Tak
terasa hari ini hampir berakhir. Aku masih bertengger di bawah kaki cakrawala,
menatap purnama yang kian memudar akibat hembusan angin yang membawa awan hitam
menutupi cahayanya pun kerlap kerlip bebintangan tak mampu lagi berbagi
keindahan kepada setiap makhluk penghuni malam. Sementara ada hati yang sedang
rindu akan binar senja yang memancar dari ufuk barat.
Di kamar ini, aku membaringkan jiwaku,
membiarkannya larut dalam kesunyian. Memandang langit luas yang entah kapan ia
akan tersenyum kembali. Suara gesekan angin dan dedaunan akibat gelisah,
menjadi instrument klasik yang memanjakan telingaku yang sedang tuli. Meresapi
tiap tetes belaian embun yang semakin menusuk ke dalam sum-sum tulangku,
membuatku kaku tak berdaya. Aku mulai mengurai setiap anggota tubuh yang sedang
mengalami keresahan, berharap masing-masing mampu mencari solusi dan jalan
keluar dari belengguh yang menjeratku.
Setapak
demi setapak aku lalui. Tanpa terburu-buru, setiap anggota tubuhku melewati
titian dengan sangat perlahan, aku takut jika titian tersebut akan hancur dan
menenggelamkanku ke dalam parit yang di penuhi suara-suara sumbang tak berakal.

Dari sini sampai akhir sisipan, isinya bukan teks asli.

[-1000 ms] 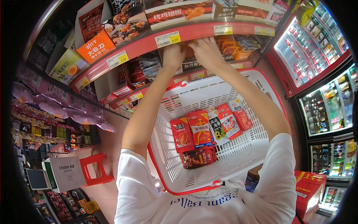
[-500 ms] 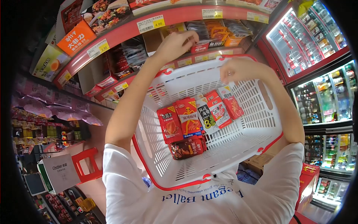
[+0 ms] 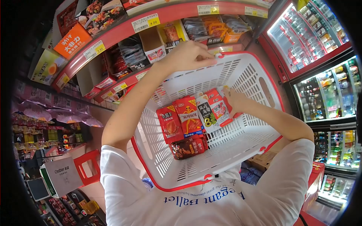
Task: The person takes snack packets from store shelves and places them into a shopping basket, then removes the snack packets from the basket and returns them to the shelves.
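A white plastic shopping basket with a red rim is in front of my body. My left hand is closed over its far rim, with bent fingers near the handle joint. Inside the basket, my right hand grips the right end of a row of snack packets, covering most of the last red packet. Beside it are a white-and-red packet and a white-and-black one. Further left lie a red packet with a yellow figure, another red packet and a dark brown-red packet.
Beyond the basket runs a shelf with a red edge, price tags and open snack boxes. Lit drink fridges stand on the right. At left are purple bags, a red stool and a white carton.
My left hand has come back from the shelf boxes to the basket's far rim. My right hand has gone down from above the basket onto the packets.
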`<state>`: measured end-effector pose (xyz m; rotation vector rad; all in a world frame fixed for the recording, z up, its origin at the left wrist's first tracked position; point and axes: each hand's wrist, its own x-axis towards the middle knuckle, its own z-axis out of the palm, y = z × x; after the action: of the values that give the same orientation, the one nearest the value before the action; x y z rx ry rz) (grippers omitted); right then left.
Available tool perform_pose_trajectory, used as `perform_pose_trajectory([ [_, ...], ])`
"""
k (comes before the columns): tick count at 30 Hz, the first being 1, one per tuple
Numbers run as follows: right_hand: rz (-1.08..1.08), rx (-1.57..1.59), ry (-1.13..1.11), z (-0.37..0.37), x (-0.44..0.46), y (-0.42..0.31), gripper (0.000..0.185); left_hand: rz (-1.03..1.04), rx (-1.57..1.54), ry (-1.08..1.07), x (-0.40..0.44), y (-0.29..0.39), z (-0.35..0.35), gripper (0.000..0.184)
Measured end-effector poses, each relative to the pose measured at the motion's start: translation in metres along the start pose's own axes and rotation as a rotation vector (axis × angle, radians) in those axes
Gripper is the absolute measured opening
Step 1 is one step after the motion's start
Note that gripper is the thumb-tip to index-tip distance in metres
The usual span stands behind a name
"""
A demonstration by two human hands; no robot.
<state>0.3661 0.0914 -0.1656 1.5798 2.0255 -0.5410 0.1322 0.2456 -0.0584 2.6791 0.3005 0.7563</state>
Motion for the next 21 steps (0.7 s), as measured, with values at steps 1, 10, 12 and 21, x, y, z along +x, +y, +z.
perform_pose_trajectory([
  [1,0.002,0.001,-0.003,0.006,-0.002,-0.002,0.136,0.000,-0.004,0.000,-0.001,0.001,0.000,0.028],
  [10,0.193,-0.034,0.128,0.028,0.002,-0.018,0.127,0.029,0.071,0.055,-0.001,0.007,0.004,0.038],
  [12,0.213,-0.012,0.169,0.028,0.001,-0.019,0.116,0.007,0.096,0.026,0.000,0.009,0.003,0.037],
  [21,0.214,0.155,0.099,0.014,0.019,0.004,0.086,0.025,0.101,0.004,0.001,0.010,0.000,0.027],
])
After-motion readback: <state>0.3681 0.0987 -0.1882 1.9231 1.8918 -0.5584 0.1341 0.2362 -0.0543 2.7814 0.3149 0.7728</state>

Rasa yang memuncah telah mengisi seluruh rongga dada, menghimpun seluruh sel
dan serabut saraf yang menghubungkan otak dengan anggota tubuh agar ia tetap
seimbang dan teteap pada garis kewajaran. Aku juga ingin jiwamu tetap berada di
sampingku agar setiap jalan yang aku lalui akan tetap indah bagai mawar yang
mekar.
Perlahan,
dengan sedikit tersipu, rembulan mulai mengintip dari celah awan hitam yang
menyelimuti malam, satu persatu bebintangan mulai menampakkan keindahannya
kepada setiap makhluk yang sedang menyaksikan kemurungan semesta. Aku memandangi
setiap sudut kota dari balik jendela yang menyimpan berjuta harapan akan rasa
yang sedang merindu sosok seorang hawa. Dalam siluet purnama, aku mencari
butiran-butiran rasa yang mampu menyejukkan jiwaku yang sedang kusut.
Ruang
rasaku mulai di penuhi oleh barisan prajurit Roma yang tak kunjung membisu.

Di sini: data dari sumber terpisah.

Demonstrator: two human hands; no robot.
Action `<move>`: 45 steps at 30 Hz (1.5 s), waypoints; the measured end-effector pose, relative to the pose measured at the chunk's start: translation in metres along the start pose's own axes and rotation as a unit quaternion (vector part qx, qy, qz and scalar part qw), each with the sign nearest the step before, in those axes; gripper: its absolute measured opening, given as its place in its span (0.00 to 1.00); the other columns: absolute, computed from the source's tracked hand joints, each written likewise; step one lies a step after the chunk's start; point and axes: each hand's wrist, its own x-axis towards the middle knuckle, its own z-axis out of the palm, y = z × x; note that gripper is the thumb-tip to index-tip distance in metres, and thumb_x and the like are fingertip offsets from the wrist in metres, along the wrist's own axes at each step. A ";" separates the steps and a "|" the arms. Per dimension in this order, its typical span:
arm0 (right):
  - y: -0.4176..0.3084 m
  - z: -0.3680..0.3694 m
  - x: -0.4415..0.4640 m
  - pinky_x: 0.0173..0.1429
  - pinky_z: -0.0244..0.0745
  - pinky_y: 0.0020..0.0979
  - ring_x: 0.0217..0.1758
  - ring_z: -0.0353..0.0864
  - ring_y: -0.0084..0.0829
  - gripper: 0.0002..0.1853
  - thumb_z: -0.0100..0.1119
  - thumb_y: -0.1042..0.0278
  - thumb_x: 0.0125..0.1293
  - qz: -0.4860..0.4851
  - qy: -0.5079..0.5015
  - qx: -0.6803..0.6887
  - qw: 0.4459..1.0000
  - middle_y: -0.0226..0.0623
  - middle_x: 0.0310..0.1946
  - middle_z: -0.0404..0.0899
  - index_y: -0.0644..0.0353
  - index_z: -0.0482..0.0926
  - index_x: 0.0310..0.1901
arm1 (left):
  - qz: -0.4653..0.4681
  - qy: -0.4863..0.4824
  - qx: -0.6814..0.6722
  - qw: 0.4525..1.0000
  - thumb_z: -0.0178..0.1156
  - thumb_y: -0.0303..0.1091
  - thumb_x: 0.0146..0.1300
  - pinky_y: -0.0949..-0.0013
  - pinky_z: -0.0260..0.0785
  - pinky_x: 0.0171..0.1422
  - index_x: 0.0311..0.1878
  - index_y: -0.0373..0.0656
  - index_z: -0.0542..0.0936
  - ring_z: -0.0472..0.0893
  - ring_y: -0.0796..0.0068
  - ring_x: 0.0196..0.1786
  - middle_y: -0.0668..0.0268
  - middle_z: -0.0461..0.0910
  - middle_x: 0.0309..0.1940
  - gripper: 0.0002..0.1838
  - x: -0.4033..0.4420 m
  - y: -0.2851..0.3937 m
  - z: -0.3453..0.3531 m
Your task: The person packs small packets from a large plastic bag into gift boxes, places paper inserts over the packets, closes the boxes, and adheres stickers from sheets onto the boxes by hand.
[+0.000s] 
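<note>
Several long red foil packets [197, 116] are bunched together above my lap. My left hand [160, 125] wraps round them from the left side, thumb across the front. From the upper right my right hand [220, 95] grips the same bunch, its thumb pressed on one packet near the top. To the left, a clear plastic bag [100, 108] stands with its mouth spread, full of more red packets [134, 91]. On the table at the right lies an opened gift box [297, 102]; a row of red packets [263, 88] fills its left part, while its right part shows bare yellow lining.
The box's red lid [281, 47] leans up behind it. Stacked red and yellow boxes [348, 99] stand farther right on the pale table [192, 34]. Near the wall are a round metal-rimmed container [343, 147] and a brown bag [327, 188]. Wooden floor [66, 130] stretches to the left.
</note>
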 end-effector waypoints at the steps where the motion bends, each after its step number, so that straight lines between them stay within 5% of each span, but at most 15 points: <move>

Imajiku yang sedang tertidur pulas pun bangkit dan menjelajahi setiap
lorong-lorong kota, pemukiman, bahkan tempat ibadah sekalipun, demi mendapat
titik klimaks dari ketakberhinggaan rasa yang semakin tak terjamah.
Oohh.. aku menanti kehadiranmu wahai senja di kala malam. Aku ingin seberkas cahayamu merangkul setiap lekuk tubuhku yang sedang amnesia akibat jeratan malam yang membelengguh kejiwaanku. Senja yang selalu membuatku terlena akan estetiknya yang membentang membelah semesta pula rindu yang setiap saat memuncah bak deretan narasi yang memnuhi dinding cakrawala.
Aku benar-benar berada pada garis ketakwajaran. Tubuhku serasa mati suri jika senja tak kunjung nampak dan merangsang tubuhku agar tetap bergerak menuju keabadian rasa. Ataukah aku menjadi mayat hidup yang tidak memiliki asa pula rasa untuk mencinta.